Reprint the entire listing exactly.

■ SUPPLIED MATERIAL
□ □ □ □

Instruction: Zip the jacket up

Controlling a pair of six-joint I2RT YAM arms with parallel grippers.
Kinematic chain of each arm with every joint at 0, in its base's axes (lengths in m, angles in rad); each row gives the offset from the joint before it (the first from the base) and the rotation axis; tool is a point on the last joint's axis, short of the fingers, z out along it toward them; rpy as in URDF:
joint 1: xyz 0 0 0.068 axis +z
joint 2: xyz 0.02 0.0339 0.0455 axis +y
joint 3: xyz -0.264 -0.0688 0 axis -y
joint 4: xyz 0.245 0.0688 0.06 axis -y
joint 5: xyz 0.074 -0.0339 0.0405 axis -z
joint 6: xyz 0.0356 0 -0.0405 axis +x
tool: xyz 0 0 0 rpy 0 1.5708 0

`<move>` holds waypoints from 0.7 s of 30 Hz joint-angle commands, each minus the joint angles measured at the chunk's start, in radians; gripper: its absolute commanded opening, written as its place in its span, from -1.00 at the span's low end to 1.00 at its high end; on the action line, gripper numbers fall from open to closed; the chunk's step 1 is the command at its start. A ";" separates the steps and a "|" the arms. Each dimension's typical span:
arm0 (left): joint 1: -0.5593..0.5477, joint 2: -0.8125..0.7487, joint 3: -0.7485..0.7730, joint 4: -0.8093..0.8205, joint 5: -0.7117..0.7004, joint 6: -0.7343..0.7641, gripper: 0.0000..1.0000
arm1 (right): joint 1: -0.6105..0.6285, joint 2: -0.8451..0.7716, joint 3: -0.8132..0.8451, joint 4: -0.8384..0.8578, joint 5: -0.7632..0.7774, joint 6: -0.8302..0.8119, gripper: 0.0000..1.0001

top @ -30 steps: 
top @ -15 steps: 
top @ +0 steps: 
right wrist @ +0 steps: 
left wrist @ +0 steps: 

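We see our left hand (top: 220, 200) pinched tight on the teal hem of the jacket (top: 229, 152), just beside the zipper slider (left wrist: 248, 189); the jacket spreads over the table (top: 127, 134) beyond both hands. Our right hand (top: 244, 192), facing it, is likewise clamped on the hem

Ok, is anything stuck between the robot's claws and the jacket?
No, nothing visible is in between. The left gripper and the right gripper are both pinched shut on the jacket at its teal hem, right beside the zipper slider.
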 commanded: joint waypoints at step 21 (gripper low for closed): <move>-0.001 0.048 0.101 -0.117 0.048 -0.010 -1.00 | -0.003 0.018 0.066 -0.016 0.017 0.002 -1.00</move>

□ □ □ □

■ RESPONSE TO THE EXERCISE
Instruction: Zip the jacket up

Controlling a pair of six-joint I2RT YAM arms with parallel grippers.
Kinematic chain of each arm with every joint at 0, in its base's axes (lengths in m, angles in rad); each row gives the offset from the joint before it (the first from the base) and the rotation axis; tool is a point on the last joint's axis, short of the fingers, z out along it toward them; rpy as in URDF:
joint 1: xyz 0 0 0.068 axis +z
joint 2: xyz 0.02 0.0339 0.0455 axis +y
joint 3: xyz -0.264 -0.0688 0 axis -y
joint 4: xyz 0.245 0.0688 0.06 axis -y
joint 5: xyz 0.074 -0.0339 0.0405 axis -z
joint 6: xyz 0.0356 0 -0.0405 axis +x
tool: xyz 0 0 0 rpy 0 1.5708 0

`<move>` holds waypoints from 0.7 s of 30 Hz joint-angle commands, each minus the joint angles measured at the chunk's start, in radians; gripper: its absolute commanded opening, written as its place in its span, from -1.00 at the span's low end to 1.00 at its high end; on the action line, gripper numbers fall from open to closed; the chunk's step 1 is the command at its start. A ";" separates the steps and a "|" the arms. Each dimension's typical span:
arm0 (left): joint 1: -0.5593..0.5477, joint 2: -0.8125..0.7487, joint 3: -0.7485..0.7730, joint 4: -0.8093..0.8205, joint 5: -0.7117..0.7004, joint 6: -0.7343..0.7641, gripper: 0.0000..1.0000
arm1 (right): joint 1: -0.6105..0.6285, joint 2: -0.8451..0.7716, joint 3: -0.8132..0.8451, joint 4: -0.8384..0.8578, joint 5: -0.7632..0.7774, joint 6: -0.8302..0.8119, gripper: 0.0000..1.0001

top @ -30 steps: 
top @ -15 steps: 
top @ +0 steps: 
right wrist @ +0 steps: 
left wrist @ +0 steps: 

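We see our left hand (top: 220, 200) pinched tight on the teal hem of the jacket (top: 229, 152), just beside the zipper slider (left wrist: 248, 189); the jacket spreads over the table (top: 127, 134) beyond both hands. Our right hand (top: 244, 192), facing it, is likewise clamped on the hem

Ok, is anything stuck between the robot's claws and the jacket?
No, nothing visible is in between. The left gripper and the right gripper are both pinched shut on the jacket at its teal hem, right beside the zipper slider.
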 commanded: joint waypoints at step 21 (gripper low for closed): <move>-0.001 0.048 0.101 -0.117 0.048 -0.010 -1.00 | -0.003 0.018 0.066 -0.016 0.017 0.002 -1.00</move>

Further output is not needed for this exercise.